Wissenschaftlerinnen und Wissenschaftler publizieren mehr, als sie herausfinden. Die Wahrheit ist, dass man für einen intellektuellen Durchbruch, einen neuen Blick auf die Dinge, eine präzise Analyse, ein wasserdichtes Forschungsergebnis oft mehrere Jahre benötigt. Auf den Publikationslisten rauscht es vor lauter Wiederverwertung bereits gewusster Dinge. Nicht-Schreiben kostet nichts – jedenfalls dann, wenn Gutachter*innen aller Art die Quantität der Publikationen konsequent als Auswahlkriterium streichen.

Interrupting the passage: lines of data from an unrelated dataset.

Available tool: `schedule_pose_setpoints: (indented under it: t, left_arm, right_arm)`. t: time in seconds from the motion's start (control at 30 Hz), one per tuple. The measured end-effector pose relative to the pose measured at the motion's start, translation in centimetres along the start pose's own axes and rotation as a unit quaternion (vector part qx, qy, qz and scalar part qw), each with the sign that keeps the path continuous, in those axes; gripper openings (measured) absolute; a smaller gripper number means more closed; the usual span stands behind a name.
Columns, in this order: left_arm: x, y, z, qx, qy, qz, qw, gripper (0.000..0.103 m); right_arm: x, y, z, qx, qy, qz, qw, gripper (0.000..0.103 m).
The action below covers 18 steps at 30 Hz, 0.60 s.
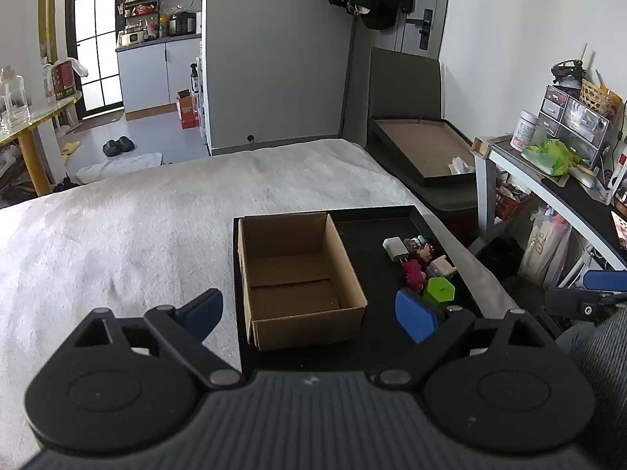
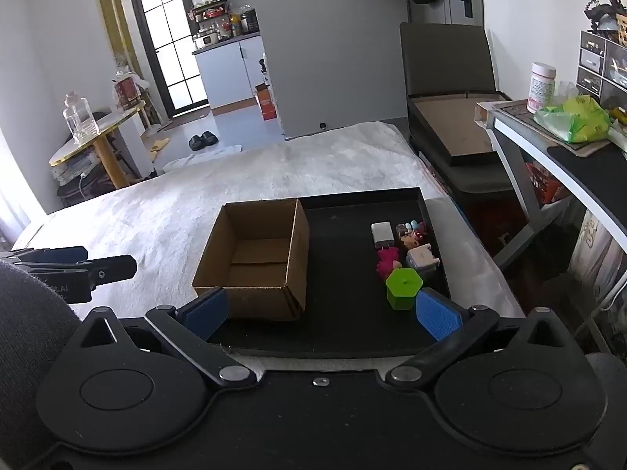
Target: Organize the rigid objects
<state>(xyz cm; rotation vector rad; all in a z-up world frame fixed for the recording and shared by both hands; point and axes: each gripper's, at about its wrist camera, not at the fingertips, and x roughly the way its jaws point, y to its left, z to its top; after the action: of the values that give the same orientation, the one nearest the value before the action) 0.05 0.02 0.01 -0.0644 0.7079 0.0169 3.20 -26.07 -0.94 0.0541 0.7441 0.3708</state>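
A black tray (image 1: 376, 211) (image 2: 345, 329) lies on a white fluffy blanket. An open, empty cardboard box (image 1: 298, 278) (image 2: 254, 258) stands in its left half. Small objects cluster at its right side: a white charger (image 1: 395, 248) (image 2: 382, 233), a green hexagonal block (image 1: 441, 290) (image 2: 403, 288), a pink toy (image 1: 414, 274) (image 2: 388, 260), and small figurines (image 1: 423, 248) (image 2: 413, 235). My left gripper (image 1: 309, 317) is open and empty, above the tray's near edge. My right gripper (image 2: 321, 313) is open and empty, its right fingertip (image 2: 435, 317) just beside the green block.
The blanket (image 1: 137, 235) spreads left and beyond the tray. A dark chair with a shallow box (image 1: 427, 145) stands past the bed's right corner. A cluttered desk (image 1: 568, 164) is at the right. My left gripper also shows in the right wrist view (image 2: 78, 266).
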Motion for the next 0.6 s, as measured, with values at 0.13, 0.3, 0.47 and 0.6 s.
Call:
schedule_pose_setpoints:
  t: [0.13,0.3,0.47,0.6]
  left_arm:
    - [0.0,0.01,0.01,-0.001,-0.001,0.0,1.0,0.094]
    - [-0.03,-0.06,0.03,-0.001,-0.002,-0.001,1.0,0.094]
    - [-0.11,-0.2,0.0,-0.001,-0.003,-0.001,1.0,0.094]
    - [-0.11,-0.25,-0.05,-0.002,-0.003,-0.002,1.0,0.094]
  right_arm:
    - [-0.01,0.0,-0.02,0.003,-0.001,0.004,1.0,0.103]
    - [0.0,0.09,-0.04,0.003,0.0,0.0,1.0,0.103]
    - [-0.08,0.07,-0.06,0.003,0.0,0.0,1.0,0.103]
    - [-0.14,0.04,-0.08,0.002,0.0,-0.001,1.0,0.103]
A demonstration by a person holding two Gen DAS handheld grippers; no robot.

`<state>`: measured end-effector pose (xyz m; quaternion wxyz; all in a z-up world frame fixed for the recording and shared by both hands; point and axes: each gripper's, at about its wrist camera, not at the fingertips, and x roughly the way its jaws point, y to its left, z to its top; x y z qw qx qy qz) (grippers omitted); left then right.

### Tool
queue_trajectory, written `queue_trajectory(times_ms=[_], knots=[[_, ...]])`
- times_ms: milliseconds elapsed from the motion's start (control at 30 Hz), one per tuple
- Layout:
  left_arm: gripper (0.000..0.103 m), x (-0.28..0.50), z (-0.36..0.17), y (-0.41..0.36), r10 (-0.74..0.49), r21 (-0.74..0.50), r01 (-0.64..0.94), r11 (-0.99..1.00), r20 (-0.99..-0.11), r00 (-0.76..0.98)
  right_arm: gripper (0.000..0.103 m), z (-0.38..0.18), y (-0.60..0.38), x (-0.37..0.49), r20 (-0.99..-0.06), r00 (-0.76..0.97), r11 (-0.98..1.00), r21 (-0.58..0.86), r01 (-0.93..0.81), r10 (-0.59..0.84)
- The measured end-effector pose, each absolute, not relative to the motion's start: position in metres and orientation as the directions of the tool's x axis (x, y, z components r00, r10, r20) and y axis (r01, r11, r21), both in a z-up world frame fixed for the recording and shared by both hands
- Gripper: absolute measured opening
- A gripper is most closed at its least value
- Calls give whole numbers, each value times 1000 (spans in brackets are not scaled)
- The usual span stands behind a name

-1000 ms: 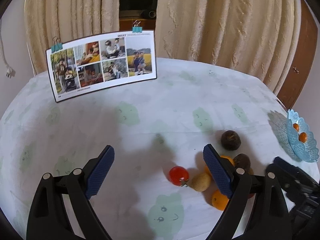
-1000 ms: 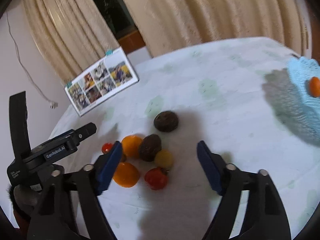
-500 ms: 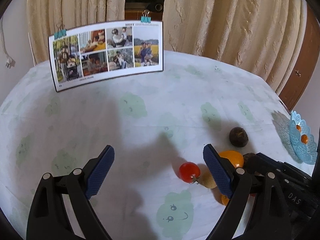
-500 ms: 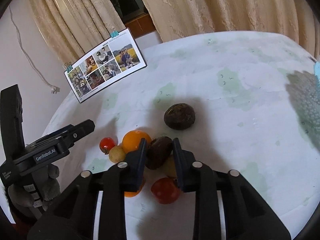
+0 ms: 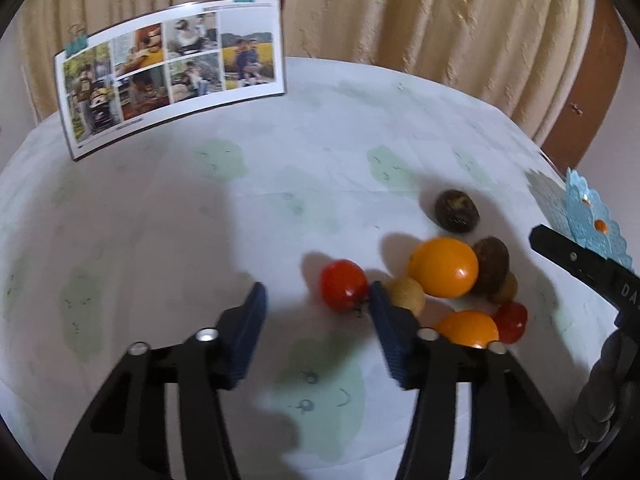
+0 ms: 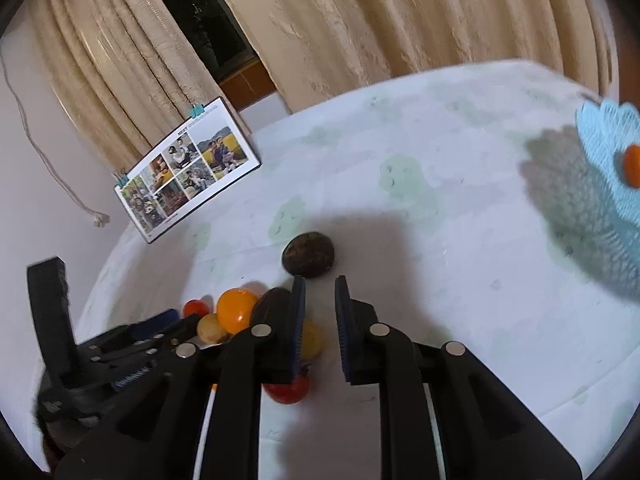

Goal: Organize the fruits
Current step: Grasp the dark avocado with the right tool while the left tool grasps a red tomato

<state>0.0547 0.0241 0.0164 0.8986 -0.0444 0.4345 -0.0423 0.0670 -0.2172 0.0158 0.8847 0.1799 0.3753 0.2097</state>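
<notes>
A heap of small fruits lies on the table: a red tomato (image 5: 343,290), a large orange (image 5: 443,267), a beige round fruit (image 5: 405,296), a second orange (image 5: 467,328), a second red tomato (image 5: 510,321) and a brown fruit (image 5: 491,264). A dark round fruit (image 5: 457,210) lies apart behind them. My left gripper (image 5: 316,316) is open, its jaws part closed, just in front of the red tomato. My right gripper (image 6: 320,304) has its jaws nearly together with nothing between them, just in front of the dark fruit (image 6: 309,254).
A light blue lace-edged dish (image 6: 612,160) with small orange fruit (image 6: 632,165) stands at the table's right edge; it also shows in the left wrist view (image 5: 592,216). A clipped photo card (image 5: 172,72) stands at the back left. Curtains hang behind the table.
My left gripper's jaws have narrowed and moved closer to the red tomato. My right gripper closed from wide open to nearly shut and moved toward the dark fruit, empty.
</notes>
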Motion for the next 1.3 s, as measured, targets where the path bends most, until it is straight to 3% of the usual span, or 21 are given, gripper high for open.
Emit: queue_trajectory(times_ms=[133, 233, 433, 467, 500, 567, 733, 900, 967, 1033, 1100, 1300], knots=[[26, 53, 19, 23, -138, -134, 54, 989, -766, 628, 34, 19, -210, 65, -571, 599, 815, 505, -282, 561], [22, 52, 23, 25, -136, -137, 49, 989, -756, 641, 43, 20, -197, 68, -587, 554, 802, 501, -325, 591], [23, 52, 25, 29, -133, -143, 37, 989, -753, 645, 42, 8, -173, 79, -660, 525, 843, 418, -338, 537], [23, 52, 24, 30, -133, -144, 36, 989, -752, 645, 40, 7, -173, 80, -659, 528, 845, 419, -333, 535], [23, 52, 25, 30, -130, -143, 32, 989, -750, 649, 30, 7, -174, 81, -658, 525, 841, 428, -330, 540], [24, 52, 24, 29, -126, -141, 29, 990, -750, 650, 29, 8, -176, 80, -658, 535, 848, 420, -324, 531], [39, 59, 17, 25, -117, -124, 32, 992, -768, 630, 29, 9, -185, 79, -640, 565, 851, 434, -295, 522], [39, 73, 14, 23, -112, -116, 35, 993, -774, 623, 28, 11, -208, 81, -612, 605, 848, 477, -232, 509], [37, 79, 13, 23, -111, -115, 34, 993, -775, 623, 28, 10, -217, 82, -601, 615, 841, 498, -211, 510], [27, 83, 13, 22, -110, -113, 35, 993, -774, 624, 28, 9, -221, 83, -597, 619, 838, 507, -202, 510], [27, 83, 13, 23, -113, -116, 36, 993, -771, 627, 28, 8, -224, 84, -596, 622, 838, 509, -195, 507], [27, 77, 19, 24, -125, -127, 42, 991, -755, 643, 40, 2, -215, 88, -619, 588, 837, 507, -205, 520]])
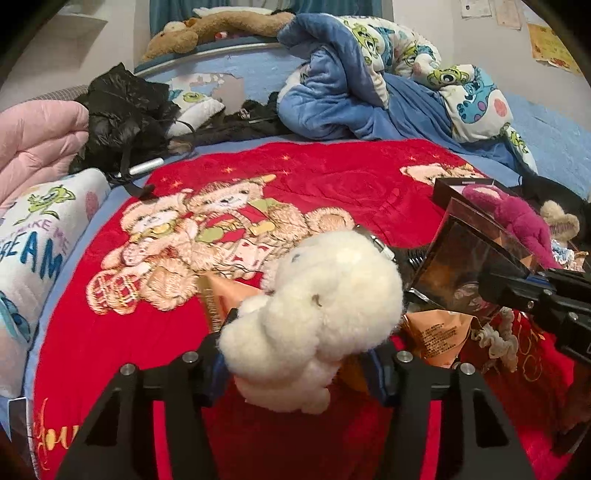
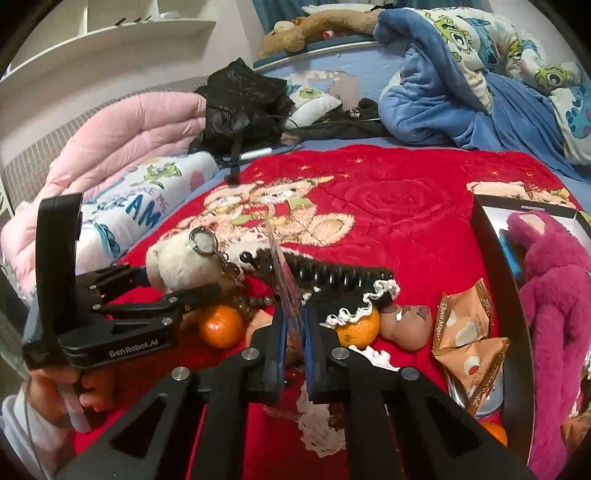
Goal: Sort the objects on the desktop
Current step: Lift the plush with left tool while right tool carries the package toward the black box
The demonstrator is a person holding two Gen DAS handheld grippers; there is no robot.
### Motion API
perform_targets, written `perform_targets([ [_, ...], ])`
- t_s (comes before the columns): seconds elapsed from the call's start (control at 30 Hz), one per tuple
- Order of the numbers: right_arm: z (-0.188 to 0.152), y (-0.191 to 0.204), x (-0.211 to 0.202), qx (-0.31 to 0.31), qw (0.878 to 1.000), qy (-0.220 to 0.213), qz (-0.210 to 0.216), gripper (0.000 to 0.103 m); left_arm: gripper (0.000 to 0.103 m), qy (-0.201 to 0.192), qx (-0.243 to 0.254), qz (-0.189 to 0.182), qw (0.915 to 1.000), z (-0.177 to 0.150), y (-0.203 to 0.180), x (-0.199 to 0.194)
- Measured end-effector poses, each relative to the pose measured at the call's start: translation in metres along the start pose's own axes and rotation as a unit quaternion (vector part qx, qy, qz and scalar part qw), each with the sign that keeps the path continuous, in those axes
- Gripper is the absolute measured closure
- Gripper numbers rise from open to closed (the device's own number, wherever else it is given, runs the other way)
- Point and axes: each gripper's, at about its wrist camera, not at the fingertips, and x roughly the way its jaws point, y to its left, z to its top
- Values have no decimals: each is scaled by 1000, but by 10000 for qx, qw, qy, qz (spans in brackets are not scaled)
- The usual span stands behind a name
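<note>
My left gripper (image 1: pixel 299 343) is shut on a white plush keychain toy (image 1: pixel 317 314) and holds it above the red bear blanket (image 1: pixel 332 177). In the right wrist view the left gripper (image 2: pixel 177 286) shows at the left with the toy (image 2: pixel 177 264) and its metal ring (image 2: pixel 203 240). My right gripper (image 2: pixel 293 325) is shut on a clear plastic packet (image 2: pixel 282 273), held upright; it also shows in the left wrist view (image 1: pixel 476 254). Below lie two oranges (image 2: pixel 221 326), a black lace-trimmed hair clip (image 2: pixel 332 280) and snack packets (image 2: pixel 465 332).
A black box (image 2: pixel 495 251) at the right holds a pink plush toy (image 2: pixel 554 295). A blue quilt (image 2: pixel 461 92), a black jacket (image 2: pixel 240 103), a pink duvet (image 2: pixel 122 140) and a printed pillow (image 2: pixel 136 195) ring the blanket. A brown plush (image 2: pixel 314 29) lies at the back.
</note>
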Motion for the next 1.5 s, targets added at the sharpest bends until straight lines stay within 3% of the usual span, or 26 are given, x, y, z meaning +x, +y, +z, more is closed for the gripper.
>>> perform_targets([
  [0.53,6,-3,-25,350,9984,-414,159,96,43,-639,-970,-65,9932,-1,46,-55],
  [0.8,7,-15,-44,646,9956,-611,297,97,43,-762,-1103,-179,9908,0,39,-65],
  [1.1,1,-36,-83,916,9918,-879,121,97,43,-791,-906,-546,9912,10,-16,-71],
  [1.5,-27,-93,-195,1252,9779,-1405,-914,97,43,-706,-280,-1480,9861,19,-144,-78],
])
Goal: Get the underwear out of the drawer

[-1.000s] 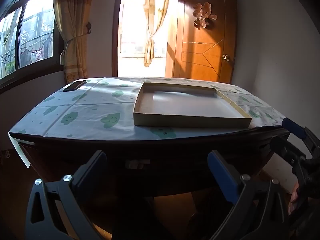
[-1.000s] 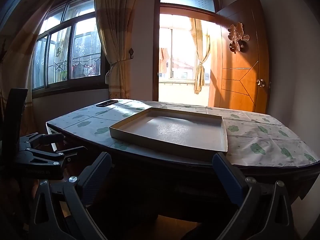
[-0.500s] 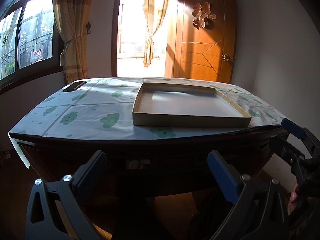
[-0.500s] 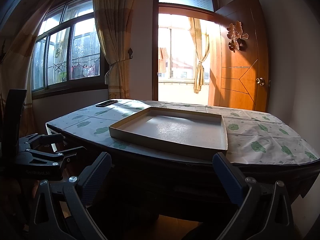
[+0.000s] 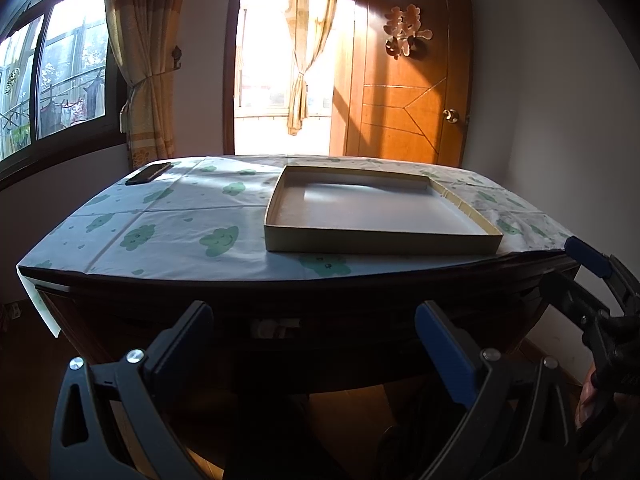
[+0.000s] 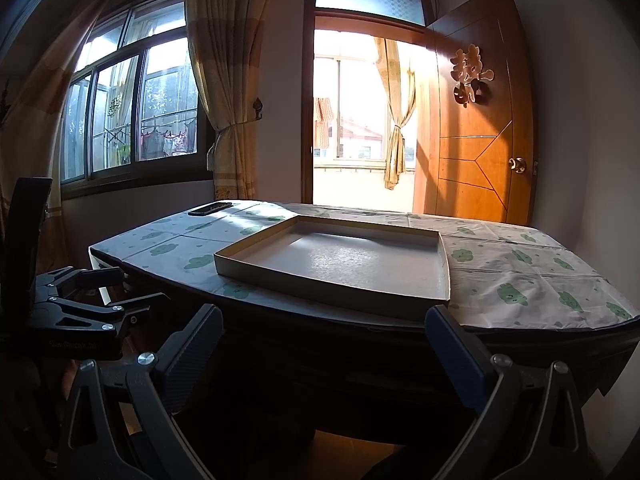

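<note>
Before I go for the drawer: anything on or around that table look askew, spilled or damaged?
Nothing spilled or broken. The shallow box sits slightly skewed to the table edge, and the tablecloth is wrinkled beside it. The phone lies flat at the far corner.

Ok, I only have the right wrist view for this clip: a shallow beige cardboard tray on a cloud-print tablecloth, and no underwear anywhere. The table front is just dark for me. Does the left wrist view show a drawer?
Observer: Partly. It shows a small pale patch on the front of the dark wooden table, just under the top. I cannot tell whether that is a handle or something inside a drawer. No underwear shows there either.
Operator: Can you see my right gripper from that side?
Observer: Yes. The right gripper sits at the right edge of that view, beside the table's corner. Its jaws are apart, with nothing between them.
</note>
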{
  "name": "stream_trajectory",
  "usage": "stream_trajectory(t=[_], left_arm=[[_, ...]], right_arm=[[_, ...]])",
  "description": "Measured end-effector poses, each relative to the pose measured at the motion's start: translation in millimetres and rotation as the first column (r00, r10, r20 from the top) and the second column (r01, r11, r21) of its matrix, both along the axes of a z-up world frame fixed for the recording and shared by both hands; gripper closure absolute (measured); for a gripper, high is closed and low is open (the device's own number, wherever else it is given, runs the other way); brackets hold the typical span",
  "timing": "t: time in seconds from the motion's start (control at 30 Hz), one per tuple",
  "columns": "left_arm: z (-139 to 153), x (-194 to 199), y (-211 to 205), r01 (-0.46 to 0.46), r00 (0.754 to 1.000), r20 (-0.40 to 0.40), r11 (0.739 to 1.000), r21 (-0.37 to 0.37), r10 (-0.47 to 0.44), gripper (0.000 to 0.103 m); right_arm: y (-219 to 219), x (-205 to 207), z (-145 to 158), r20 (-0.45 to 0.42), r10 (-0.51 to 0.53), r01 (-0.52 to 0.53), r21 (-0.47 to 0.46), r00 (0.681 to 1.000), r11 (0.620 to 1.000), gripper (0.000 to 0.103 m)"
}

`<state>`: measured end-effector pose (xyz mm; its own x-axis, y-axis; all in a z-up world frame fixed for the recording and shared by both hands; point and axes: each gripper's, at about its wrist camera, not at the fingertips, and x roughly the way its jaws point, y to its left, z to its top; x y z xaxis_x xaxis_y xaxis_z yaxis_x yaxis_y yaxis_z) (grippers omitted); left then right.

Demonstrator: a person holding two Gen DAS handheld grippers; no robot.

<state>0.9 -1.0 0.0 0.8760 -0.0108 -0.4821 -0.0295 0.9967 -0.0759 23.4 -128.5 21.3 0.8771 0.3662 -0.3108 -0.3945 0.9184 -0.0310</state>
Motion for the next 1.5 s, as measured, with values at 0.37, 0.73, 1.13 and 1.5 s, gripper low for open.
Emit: stream_trajectory(t=[0.37, 0.73, 1.13, 1.5], left_arm=[[0.6, -0.2, -0.5, 0.001, 1.0, 0.001, 1.0, 0.002, -0.001, 0.0], [0.3, -0.8, -2.9, 0.003, 1.0, 0.002, 1.0, 0.004, -0.003, 0.0], [-12.4, 4.2, -11.9, 0.024, 1.0, 0.004, 1.0, 0.012, -0.024, 0.0], [-17.4, 4.9, -7.3, 0.024, 1.0, 0.006, 0.999, -0.026, -0.023, 0.0]], right_arm=[[-1.9, -1.6, -0.4, 0.004, -0.001, 0.001, 0.001, 1.0, 1.0, 0.0], [-2.6, -1.6, -1.6, 0.002, -0.004, 0.004, 0.005, 1.0, 1.0, 0.0], [-6.7, 5.8, -10.9, 0.038, -0.006, 0.005, 0.006, 0.999, 1.0, 0.0], [-3.6, 24.6, -51.7, 0.184, 0.1, -0.098, -0.02, 0.978, 0.995, 0.0]])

Lektüre muss sein. Welche?
So wunderbar, wie alle sagen: Elena Ferrante (Neapolitanische Saga), Joachim Meyerhoff (Die Zweisamkeit der Einzelgänger), Colson Whitehead (Underground Railroad). Zuletzt enttäuschend: Juli Zeh (Leere Herzen), Olga Grjasnowa (Gott ist nicht schüchtern). Leider aktuell: Susan Faludi (Backlash). Jüngste feministische Entdeckung: Robyn Davidson (Tracks). Eine Autorin, die mir die richtigen Fragen stellt und nicht alle Antworten kennt: Hannah Arendt (Eichmann in Jerusalem).
Und sonst so?
„Es sind nicht alle frei, die ihrer Ketten spotten.“ Ein guter, rätselhafter Satz aus Lessings Nathan.